When weeding a relatively open space in soft soil, it can often be preferable to weed while standing.  There are many types of weeding hoe for this purpose; some people like a simple sharpened weeding hoe while others prefer the easy back-and-forth action of an oscillating hoe (also called a stirrup hoe or “Hula Hoe”).  We think the Diamond Hoe by DeWit provides the best of both worlds.

The Dewit Diamond Hoe is made by the 116 year old DeWit company in Holland.  It features an extremely sharp, hardened boron steel, diamond shaped blade.  This blade is moved back and forth to shear weeds off just below the soil surface.  The points on the side of the blades can be used to poke and dig at particularly resilient weeds.  At 72 inches, the Diamond Hoe requires almost no bending; this makes it very easy on the back.

Cutting Tools

Sometimes plants can get a little unruly.  Proper pruning and training can encourage plant vigour, decrease the incidence of disease, and encourage fruit and flower production.  Different cutting tools are used for different jobs, but most day-to-day pruning jobs can be done with just three tools:  a hand-pruner, a pair of loppers, and a pruning saw.

For stems, twigs, and branches under an inch in diameter, a hand-pruner is usually the best choice.  Hand-pruners function like a sturdy pair of scissors, so they rely on strength to make a cut.  The more efficient the mechanism and the better the fit, the less strain is felt in the hands and wrists.

We prefer the Felco line of hand-pruners for their versatility and durability.  Swiss-made Felcos are available in both right and left hand variants, and they come large or small to fit different sized hands.  Felco pruners feature sharp, hardened steel blades and strong, lightweight aluminum handles.  With all replaceable parts, it is not uncommon for Felcos to hold up to decades of use.

When branches are between one and two inches in diameter, it’s time to reach for a pair of loppers.  Loppers are a scaled up version of hand pruners that substantially increase leverage.

The best loppers we carry are Hickok 28A.  These 28” loppers are made in Wenatchee, Washington and are the first choice for professional landscapers.  Hickok loppers have strong, alloy steel blades and extremely lightweight handles.  All parts are replaceable on Hickok tools, and they come with a Lifetime Warranty.

For branches and trunks that are over two inches, a pruning saw is recommended.  Saws come in many shapes and sizes, and the best saw for a job depends on the wood thickness, tree type, and location of the cut.  However, for the majority of small jobs, a Silky Folding Saw will work nicely.

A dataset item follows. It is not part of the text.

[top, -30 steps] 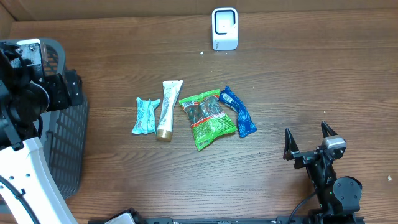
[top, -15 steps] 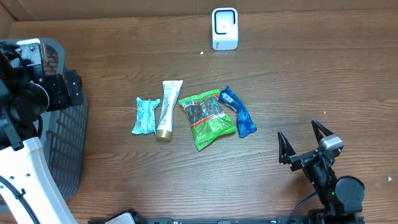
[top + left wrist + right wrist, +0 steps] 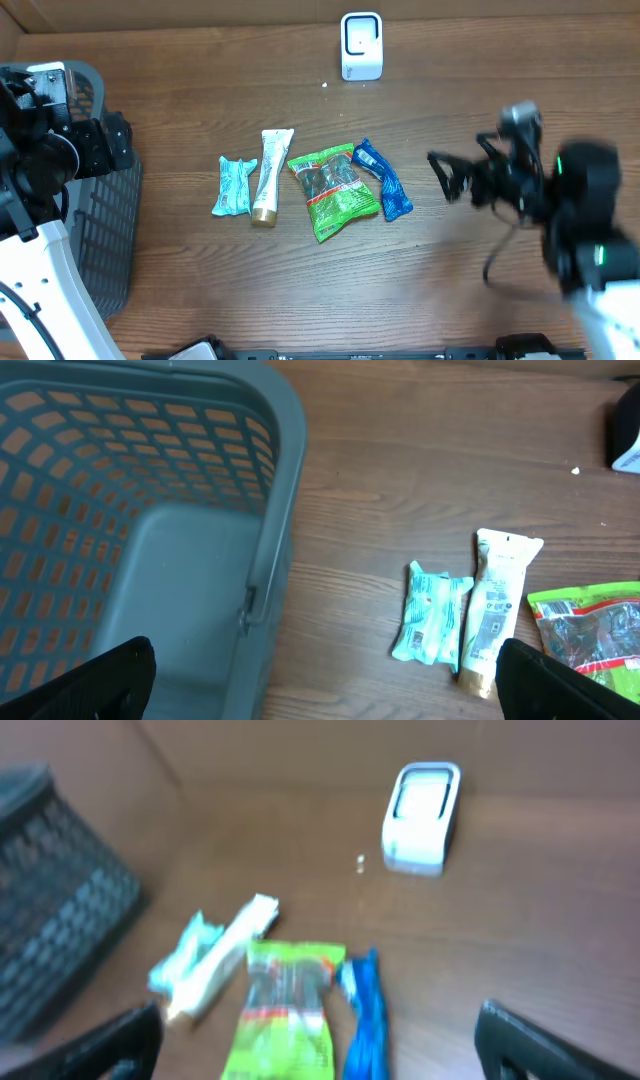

Japanese-made Silky folding saws are lightweight, portable, and ergonomically designed for comfort.  Small enough to put in a coat pocket or attach to a belt, these saws can always be kept close at hand.  Silky saws cut through wood aggressively with blades featuring laser-cut, impulse-hardened teeth and taper-grinding to minimize friction.

Working with great tools can be a joy.  Remember that a little bit of maintenance can save energy, time, and money in the long run.  Use a file to keep shovels, hoes, and pruners sharp, or take them to a saw shop once a year.  Remember to apply a thin coating of light oil on metal tools to keep them from rusting, and periodically oil wooden handles to ensure their longevity. First pick the right tool, and then take good care of it;  it will pay you back many times over.